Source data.
****************

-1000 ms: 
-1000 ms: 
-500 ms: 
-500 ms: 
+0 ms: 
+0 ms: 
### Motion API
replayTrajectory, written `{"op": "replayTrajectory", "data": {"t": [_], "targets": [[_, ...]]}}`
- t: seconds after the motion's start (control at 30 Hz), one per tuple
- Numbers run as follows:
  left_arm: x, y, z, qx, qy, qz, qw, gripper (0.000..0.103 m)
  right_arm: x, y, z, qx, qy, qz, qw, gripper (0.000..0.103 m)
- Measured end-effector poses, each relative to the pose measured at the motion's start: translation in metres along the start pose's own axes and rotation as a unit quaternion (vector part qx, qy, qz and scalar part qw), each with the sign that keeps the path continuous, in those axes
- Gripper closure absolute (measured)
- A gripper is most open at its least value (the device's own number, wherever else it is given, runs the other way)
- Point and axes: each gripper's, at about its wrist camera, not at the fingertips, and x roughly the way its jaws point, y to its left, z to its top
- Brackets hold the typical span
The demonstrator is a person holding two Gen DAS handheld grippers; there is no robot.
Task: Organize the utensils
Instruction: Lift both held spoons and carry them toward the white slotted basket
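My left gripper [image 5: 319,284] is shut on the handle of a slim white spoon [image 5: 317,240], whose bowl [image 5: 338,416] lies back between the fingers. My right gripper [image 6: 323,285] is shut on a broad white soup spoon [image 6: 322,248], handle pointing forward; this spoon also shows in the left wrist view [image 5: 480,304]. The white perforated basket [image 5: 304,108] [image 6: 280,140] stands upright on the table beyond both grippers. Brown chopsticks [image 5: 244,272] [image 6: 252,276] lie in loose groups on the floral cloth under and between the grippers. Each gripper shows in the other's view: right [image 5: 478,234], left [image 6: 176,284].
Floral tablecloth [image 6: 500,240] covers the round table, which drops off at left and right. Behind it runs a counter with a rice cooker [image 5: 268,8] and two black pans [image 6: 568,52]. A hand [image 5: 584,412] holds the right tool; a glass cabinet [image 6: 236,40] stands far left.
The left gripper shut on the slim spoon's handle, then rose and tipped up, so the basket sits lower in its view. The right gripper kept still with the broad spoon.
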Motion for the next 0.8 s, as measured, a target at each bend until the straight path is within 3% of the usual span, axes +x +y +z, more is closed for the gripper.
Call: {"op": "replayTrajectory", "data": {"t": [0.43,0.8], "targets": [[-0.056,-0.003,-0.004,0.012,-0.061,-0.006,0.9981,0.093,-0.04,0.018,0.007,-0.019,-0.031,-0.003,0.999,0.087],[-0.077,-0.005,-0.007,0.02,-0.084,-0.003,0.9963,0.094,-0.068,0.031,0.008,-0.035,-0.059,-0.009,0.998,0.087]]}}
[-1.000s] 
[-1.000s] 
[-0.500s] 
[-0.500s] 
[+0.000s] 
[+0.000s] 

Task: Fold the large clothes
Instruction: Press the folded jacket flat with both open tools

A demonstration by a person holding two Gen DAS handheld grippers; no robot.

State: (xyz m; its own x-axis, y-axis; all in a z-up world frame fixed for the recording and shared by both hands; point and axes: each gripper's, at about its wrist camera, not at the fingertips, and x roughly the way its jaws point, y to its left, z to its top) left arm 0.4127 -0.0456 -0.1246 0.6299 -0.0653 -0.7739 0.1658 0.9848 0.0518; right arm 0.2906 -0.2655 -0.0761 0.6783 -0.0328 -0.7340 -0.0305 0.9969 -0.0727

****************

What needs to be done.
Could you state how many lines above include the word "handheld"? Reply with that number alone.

Completed exercise.
2